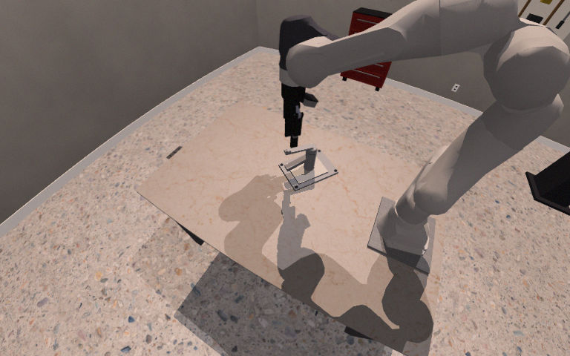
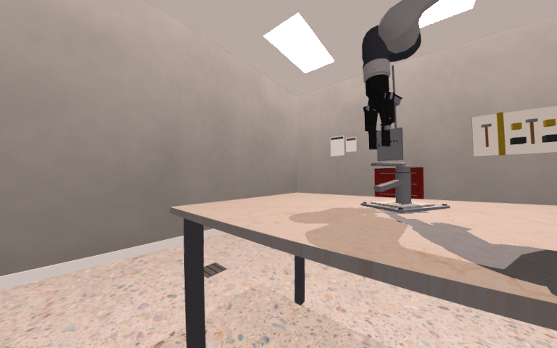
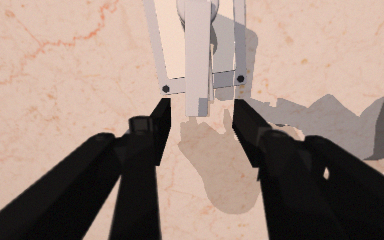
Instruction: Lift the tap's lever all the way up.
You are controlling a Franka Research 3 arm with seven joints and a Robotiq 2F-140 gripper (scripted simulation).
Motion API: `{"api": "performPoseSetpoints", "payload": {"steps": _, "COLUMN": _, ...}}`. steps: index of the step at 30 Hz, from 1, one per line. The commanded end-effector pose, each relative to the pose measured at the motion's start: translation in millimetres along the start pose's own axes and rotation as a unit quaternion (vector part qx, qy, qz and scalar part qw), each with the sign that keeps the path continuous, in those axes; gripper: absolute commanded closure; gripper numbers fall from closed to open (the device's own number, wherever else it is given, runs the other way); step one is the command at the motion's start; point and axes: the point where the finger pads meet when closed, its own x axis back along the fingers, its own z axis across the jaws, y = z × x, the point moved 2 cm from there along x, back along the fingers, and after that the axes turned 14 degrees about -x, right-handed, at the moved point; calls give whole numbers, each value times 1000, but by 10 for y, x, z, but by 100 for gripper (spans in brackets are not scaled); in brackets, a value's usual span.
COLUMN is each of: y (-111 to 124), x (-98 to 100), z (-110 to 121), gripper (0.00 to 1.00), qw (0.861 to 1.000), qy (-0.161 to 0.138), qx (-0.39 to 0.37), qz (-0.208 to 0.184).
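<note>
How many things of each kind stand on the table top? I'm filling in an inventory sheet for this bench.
Taps: 1, the grey tap with its lever on a square base plate.
Robot arms: 1, bolted on its own base plate, fingers parted and holding nothing.
Total: 2.

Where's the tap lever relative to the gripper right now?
In the wrist view the lever lies flat, its free end centred below the gap of the open gripper, which hangs above it in the exterior view, untouched.
</note>
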Motion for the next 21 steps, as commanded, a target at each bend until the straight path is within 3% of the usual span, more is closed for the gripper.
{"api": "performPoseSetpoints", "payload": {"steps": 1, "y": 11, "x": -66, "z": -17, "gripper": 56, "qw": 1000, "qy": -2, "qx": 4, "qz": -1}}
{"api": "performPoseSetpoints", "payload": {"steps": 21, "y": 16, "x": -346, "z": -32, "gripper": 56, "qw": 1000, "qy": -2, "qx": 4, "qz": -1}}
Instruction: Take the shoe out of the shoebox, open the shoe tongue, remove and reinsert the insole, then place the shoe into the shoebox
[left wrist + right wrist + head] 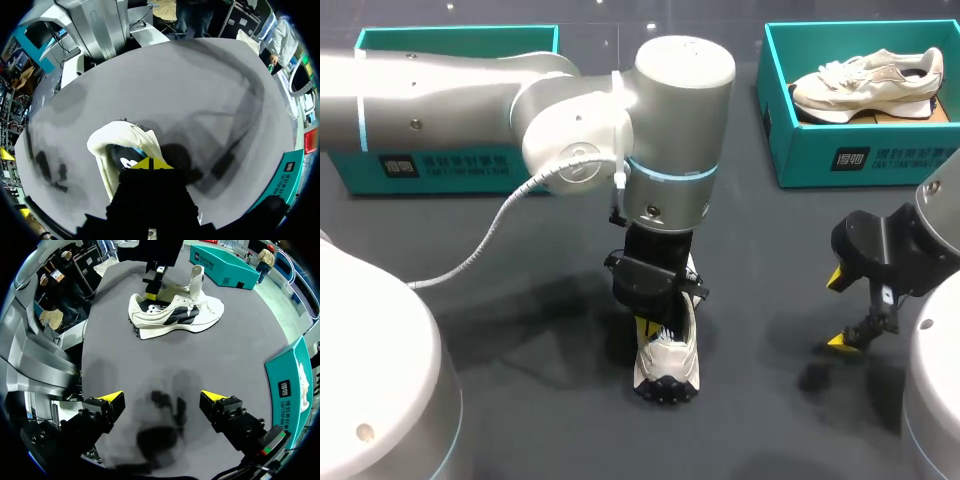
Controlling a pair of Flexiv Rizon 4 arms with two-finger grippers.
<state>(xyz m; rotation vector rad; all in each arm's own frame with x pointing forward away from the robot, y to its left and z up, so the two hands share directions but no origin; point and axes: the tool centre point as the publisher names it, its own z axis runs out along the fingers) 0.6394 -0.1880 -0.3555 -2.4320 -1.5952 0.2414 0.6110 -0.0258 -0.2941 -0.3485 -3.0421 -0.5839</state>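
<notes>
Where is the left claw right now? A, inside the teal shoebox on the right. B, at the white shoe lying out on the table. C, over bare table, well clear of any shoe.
B: in the head view the left claw comes straight down into the opening of the white shoe lying on the dark table, and the left wrist view shows that shoe directly under it.

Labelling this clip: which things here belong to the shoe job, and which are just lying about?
Job: shoe on the table; left gripper at its opening; open right gripper; left shoebox or right shoebox, unclear which.
Lying about: second shoe, inside the right shoebox.
</notes>
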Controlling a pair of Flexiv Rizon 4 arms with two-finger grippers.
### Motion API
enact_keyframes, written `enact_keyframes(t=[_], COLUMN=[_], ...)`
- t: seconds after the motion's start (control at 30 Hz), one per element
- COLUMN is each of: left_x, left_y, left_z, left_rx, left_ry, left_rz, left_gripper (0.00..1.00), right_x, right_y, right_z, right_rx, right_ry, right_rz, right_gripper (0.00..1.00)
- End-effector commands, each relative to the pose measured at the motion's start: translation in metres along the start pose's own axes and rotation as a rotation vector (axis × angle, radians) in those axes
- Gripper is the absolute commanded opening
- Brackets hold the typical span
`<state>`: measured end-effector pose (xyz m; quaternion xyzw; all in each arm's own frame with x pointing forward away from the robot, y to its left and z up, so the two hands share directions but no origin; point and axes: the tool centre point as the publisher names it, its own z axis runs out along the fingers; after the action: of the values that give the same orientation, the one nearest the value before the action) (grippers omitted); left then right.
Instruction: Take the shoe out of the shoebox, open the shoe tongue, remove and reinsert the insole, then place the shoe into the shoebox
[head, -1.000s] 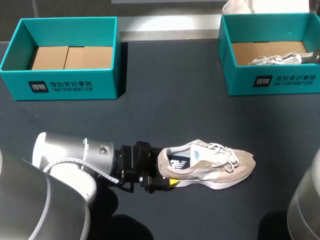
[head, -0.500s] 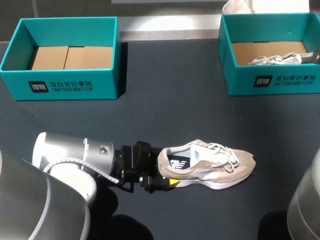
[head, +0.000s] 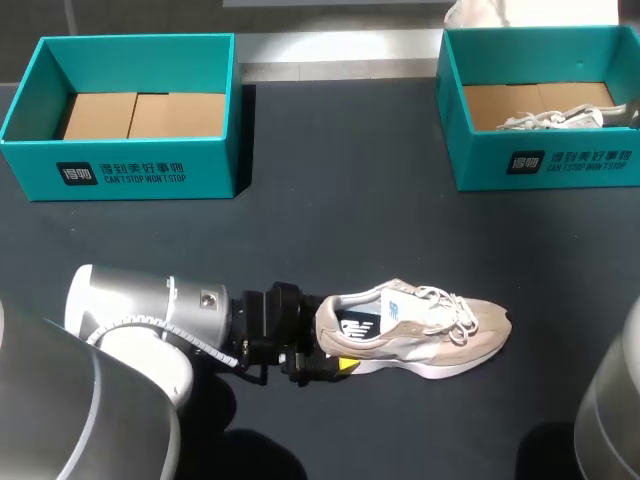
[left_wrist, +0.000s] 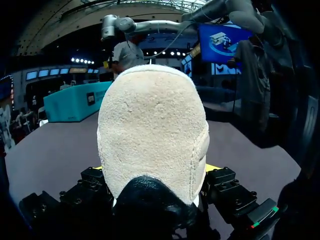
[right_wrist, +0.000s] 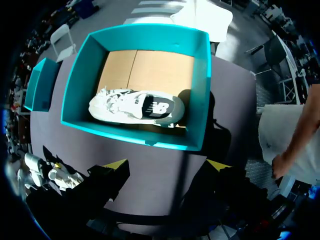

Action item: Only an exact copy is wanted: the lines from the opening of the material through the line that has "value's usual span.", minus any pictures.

Response box:
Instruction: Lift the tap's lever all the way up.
You are controlling a Franka Research 3 arm with seven joints and a Robotiq 2F-140 gripper (scripted simulation).
Motion API: `{"api": "performPoseSetpoints", "payload": {"steps": _, "COLUMN": _, ...}}`. steps: index of the step at 30 Hz, from 1, one per line. The commanded end-effector pose, each relative to the pose measured at the motion's start: translation in millimetres along the start pose's own axes and rotation as a unit quaternion (vector part qx, qy, qz and scalar part qw), each with the sign that keeps the path continuous, in those axes; gripper: absolute commanded closure; gripper numbers fall from closed to open (the device's own number, wherever else it is given, runs the other way); step one is the command at the motion's start; point and axes: the point where the finger pads meet when closed, its own x axis back along the fingers, its own z axis across the jaws, y = z × x, the point moved 2 cm from there along x, back along the fingers, and after that the axes turned 14 degrees about -x, right-handed, at the moved point; calls give whole numbers, each value times 1000, but by 10 for y, x, z, but by 100 for gripper (spans in brackets are not scaled); in brackets, a value's usual span.

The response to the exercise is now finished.